MATERIAL FOR THE TASK START

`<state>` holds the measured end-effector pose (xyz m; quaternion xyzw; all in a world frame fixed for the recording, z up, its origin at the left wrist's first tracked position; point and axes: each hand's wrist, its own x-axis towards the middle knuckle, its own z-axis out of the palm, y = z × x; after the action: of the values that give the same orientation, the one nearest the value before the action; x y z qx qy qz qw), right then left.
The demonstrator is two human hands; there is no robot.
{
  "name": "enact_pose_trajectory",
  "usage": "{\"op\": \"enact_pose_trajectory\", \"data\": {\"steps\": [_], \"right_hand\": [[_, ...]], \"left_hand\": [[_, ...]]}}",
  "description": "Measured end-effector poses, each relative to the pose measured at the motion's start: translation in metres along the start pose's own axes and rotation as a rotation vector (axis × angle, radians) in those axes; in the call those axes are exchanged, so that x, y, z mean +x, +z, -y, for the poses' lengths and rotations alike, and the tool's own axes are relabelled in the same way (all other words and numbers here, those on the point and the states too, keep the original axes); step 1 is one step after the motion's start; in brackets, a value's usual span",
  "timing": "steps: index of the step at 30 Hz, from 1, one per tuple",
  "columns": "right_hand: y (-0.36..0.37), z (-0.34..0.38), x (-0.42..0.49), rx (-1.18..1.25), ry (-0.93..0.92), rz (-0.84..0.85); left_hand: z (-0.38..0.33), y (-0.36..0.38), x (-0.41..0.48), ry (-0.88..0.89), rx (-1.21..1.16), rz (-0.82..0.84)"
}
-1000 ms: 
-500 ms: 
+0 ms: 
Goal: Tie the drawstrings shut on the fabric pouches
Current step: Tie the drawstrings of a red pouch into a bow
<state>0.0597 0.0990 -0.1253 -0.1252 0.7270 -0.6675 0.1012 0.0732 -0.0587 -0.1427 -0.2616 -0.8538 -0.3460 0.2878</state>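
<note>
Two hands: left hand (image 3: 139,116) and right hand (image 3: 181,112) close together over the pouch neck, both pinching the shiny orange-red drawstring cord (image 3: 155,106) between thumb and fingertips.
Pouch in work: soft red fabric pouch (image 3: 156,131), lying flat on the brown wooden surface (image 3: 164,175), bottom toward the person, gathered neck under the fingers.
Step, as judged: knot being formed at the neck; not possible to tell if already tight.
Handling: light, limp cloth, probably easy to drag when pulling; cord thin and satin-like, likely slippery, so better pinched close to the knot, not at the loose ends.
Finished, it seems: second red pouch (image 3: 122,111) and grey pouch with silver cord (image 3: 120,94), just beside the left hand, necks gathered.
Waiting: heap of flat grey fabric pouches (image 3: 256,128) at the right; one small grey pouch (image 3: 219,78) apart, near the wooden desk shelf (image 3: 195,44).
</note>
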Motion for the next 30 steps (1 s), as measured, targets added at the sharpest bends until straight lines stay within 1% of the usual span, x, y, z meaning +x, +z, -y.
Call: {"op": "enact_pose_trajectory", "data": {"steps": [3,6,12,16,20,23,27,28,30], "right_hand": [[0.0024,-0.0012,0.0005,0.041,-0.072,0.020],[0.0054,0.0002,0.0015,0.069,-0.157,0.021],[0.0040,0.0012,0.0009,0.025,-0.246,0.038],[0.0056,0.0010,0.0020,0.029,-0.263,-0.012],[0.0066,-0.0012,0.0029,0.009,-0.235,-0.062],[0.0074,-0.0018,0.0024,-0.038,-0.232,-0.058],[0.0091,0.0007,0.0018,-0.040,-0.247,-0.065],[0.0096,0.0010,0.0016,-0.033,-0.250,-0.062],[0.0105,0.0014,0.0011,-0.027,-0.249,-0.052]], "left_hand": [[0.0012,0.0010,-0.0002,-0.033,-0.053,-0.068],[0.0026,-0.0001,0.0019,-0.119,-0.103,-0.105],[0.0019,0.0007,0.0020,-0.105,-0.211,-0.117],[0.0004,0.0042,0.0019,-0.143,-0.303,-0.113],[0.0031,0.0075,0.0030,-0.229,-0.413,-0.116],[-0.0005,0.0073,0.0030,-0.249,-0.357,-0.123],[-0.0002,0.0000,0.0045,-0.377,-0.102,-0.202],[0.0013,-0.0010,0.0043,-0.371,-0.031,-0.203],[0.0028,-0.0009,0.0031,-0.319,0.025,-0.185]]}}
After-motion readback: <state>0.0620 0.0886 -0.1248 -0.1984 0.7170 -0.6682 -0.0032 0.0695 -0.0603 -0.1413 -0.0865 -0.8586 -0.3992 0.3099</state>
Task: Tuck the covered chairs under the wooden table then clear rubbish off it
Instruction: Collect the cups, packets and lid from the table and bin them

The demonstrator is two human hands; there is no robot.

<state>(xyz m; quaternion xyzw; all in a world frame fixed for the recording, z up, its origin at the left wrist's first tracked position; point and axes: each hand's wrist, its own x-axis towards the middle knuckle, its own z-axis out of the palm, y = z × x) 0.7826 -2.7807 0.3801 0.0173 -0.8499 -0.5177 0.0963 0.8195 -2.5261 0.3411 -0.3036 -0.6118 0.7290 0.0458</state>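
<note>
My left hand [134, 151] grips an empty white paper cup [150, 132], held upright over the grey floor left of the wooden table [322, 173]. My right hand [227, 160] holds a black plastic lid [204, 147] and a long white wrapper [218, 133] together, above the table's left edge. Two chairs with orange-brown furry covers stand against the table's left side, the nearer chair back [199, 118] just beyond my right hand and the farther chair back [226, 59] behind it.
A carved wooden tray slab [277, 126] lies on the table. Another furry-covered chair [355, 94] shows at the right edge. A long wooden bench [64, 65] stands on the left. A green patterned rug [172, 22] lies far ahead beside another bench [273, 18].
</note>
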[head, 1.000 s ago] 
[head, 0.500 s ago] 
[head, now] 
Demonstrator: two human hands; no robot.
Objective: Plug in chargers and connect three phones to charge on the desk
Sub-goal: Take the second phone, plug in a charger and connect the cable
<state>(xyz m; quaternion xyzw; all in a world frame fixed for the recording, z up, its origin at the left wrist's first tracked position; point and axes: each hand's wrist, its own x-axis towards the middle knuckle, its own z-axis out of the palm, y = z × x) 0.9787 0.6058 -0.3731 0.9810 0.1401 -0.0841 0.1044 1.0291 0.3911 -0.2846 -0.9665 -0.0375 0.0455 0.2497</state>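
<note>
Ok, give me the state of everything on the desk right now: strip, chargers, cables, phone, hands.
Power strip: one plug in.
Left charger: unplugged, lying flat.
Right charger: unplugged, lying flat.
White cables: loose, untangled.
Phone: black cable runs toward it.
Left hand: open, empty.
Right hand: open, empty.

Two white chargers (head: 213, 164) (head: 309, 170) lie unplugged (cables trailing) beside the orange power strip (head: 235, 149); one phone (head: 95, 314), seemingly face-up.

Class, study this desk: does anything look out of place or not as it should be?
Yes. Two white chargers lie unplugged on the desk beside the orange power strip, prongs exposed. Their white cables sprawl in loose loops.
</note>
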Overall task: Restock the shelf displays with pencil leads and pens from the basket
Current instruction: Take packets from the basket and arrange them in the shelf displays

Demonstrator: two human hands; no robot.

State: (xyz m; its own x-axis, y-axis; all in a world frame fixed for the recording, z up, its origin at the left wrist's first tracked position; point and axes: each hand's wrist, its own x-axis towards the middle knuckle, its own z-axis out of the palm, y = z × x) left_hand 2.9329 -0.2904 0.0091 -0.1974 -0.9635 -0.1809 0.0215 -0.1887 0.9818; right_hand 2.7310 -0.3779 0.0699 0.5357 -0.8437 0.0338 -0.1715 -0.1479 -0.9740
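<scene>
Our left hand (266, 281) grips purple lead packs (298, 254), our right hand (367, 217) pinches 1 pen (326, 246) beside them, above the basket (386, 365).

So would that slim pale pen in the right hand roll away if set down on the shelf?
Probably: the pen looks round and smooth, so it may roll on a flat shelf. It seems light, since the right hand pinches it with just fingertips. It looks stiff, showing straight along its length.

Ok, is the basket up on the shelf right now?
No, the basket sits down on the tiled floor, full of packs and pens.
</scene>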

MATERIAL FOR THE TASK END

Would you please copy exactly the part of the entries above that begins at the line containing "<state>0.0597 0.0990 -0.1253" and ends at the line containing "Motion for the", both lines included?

<state>0.0597 0.0990 -0.1253 -0.1252 0.7270 -0.6675 0.1012 0.0732 -0.0587 -0.1427 -0.2616 -0.8538 -0.3460 0.2878</state>
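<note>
Two hands: left hand (image 3: 139,116) and right hand (image 3: 181,112) close together over the pouch neck, both pinching the shiny orange-red drawstring cord (image 3: 155,106) between thumb and fingertips.
Pouch in work: soft red fabric pouch (image 3: 156,131), lying flat on the brown wooden surface (image 3: 164,175), bottom toward the person, gathered neck under the fingers.
Step, as judged: knot being formed at the neck; not possible to tell if already tight.
Handling: light, limp cloth, probably easy to drag when pulling; cord thin and satin-like, likely slippery, so better pinched close to the knot, not at the loose ends.
Finished, it seems: second red pouch (image 3: 122,111) and grey pouch with silver cord (image 3: 120,94), just beside the left hand, necks gathered.
Waiting: heap of flat grey fabric pouches (image 3: 256,128) at the right; one small grey pouch (image 3: 219,78) apart, near the wooden desk shelf (image 3: 195,44).
</note>
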Motion for the next 30 steps (1 s), as measured, targets added at the sharpest bends until straight lines stay within 1% of the usual span, x, y, z meaning +x, +z, -y.

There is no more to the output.